Membrane remodeling events within the Golgi complex play an important role in establishing plasma membrane asymmetry. Sphingolipids and glycosphingolipids are synthesized in the luminal (exofacial) leaflet of the Golgi and are exported by vesicular transport to the exofacial leaflet of the plasma membrane (28, 29). Aminophospholipids are flipped by P4-ATPases from the luminal leaflet of the Golgi to the cytosolic leaflet and subsequently move to the cytosolic leaflet of the plasma membrane by either vesicular or nonvesicular routes. These events are also coupled to sterol loading in late compartments of the Golgi complex to transition the bilayer from an ER-like composition and organization at the cis-face to a plasma membrane-like composition and organization at the trans-face (30, 31). P4-ATPases also localize to the plasma membrane and endosomal compartments to ensure asymmetry is maintained as membrane fluxes through the endocytic pathway and recycles back to the plasma membrane (32).

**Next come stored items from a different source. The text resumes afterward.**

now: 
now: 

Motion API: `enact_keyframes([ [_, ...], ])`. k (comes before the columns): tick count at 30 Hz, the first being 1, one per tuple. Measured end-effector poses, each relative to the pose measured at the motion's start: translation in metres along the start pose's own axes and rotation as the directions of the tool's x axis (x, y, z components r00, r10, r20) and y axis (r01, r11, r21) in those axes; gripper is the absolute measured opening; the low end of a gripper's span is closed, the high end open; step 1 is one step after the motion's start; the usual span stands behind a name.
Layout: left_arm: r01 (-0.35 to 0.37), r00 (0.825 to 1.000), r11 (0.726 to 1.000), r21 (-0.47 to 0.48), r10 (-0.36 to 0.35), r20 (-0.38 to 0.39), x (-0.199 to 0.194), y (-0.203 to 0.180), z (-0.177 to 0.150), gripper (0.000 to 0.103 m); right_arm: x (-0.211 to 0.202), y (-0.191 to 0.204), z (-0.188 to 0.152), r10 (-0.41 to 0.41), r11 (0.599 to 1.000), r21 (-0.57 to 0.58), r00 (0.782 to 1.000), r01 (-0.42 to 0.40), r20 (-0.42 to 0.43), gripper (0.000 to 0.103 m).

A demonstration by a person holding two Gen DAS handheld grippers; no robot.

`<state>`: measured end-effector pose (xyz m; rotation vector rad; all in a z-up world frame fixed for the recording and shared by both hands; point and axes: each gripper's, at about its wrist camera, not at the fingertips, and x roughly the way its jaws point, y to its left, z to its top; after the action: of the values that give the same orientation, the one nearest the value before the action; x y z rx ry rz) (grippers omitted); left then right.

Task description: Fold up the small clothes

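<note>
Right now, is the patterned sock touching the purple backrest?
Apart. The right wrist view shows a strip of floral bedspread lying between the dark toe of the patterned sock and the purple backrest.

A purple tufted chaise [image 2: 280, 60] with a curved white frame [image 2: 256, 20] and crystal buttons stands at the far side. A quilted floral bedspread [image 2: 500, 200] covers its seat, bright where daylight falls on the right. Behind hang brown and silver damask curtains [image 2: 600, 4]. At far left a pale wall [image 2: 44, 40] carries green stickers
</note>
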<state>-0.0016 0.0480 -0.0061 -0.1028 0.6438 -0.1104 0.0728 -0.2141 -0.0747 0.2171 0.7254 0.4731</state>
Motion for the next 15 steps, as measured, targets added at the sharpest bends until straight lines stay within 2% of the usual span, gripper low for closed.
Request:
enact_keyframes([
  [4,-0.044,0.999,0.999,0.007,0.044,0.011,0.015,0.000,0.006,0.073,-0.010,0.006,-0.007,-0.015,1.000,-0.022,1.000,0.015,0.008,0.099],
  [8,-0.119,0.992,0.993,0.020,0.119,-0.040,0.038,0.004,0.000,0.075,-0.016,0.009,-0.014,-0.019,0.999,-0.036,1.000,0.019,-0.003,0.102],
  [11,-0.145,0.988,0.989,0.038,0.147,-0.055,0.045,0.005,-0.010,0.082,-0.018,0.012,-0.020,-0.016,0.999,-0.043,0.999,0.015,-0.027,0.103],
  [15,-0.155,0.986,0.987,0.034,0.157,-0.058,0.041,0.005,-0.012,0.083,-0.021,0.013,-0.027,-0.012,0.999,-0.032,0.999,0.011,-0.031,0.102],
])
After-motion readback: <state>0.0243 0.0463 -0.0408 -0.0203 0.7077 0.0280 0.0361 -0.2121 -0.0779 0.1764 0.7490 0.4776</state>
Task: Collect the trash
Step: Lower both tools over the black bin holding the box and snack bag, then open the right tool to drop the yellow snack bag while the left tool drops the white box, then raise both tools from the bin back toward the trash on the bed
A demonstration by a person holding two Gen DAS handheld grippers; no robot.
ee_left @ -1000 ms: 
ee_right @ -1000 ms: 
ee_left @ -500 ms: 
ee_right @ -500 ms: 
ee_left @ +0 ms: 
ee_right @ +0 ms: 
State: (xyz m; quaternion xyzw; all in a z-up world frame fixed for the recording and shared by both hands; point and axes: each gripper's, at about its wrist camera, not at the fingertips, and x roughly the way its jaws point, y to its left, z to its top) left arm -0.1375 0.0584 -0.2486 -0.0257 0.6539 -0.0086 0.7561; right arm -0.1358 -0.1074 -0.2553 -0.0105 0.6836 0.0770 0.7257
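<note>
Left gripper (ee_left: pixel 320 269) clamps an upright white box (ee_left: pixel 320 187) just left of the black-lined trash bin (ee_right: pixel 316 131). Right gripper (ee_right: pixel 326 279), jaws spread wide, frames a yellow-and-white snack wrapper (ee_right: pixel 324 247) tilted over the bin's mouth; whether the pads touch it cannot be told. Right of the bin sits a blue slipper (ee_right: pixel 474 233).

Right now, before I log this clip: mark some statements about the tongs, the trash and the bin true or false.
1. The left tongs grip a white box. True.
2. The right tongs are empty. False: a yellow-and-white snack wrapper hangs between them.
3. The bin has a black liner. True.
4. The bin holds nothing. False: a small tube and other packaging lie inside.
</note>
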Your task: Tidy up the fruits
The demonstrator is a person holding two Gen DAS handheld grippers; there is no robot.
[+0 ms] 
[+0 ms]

While differences in subcellular localization may confer unique functions, it remains unclear why a single-celled organism such as Saccharomyces cerevisiae expresses five different P4-ATPases. Dnf1, Dnf2, Dnf3, and Drs2 form an essential group with both overlapping and nonoverlapping functions. For example, cells harboring drs2Δ grow well at 30°C but fail to grow at 20°C or below because the Dnf P4-ATPases can partially compensate for the loss of Drs2 at higher temperatures but not at lower temperatures. Even at permissive growth temperatures, drs2Δ cells display protein-trafficking defects between Golgi and endosomal membranes. Drs2 localizes to the trans-Golgi network, but Neo1, Dnf1, and Dnf3 also localize significantly to the trans-Golgi network and yet fail to support these trafficking pathways in the absence of Drs2 (3335). Likewise, neo1Δ cells cannot grow at any temperature, suggesting that this essential P4-ATPase has a unique function that none of the other P4-ATPases can perform (35, 36). Consistently, Drs2 and Neo1 regulate different vesicular transport pathways: early-endocytic/late-secretory and early-secretory pathways, respectively (35, 3739).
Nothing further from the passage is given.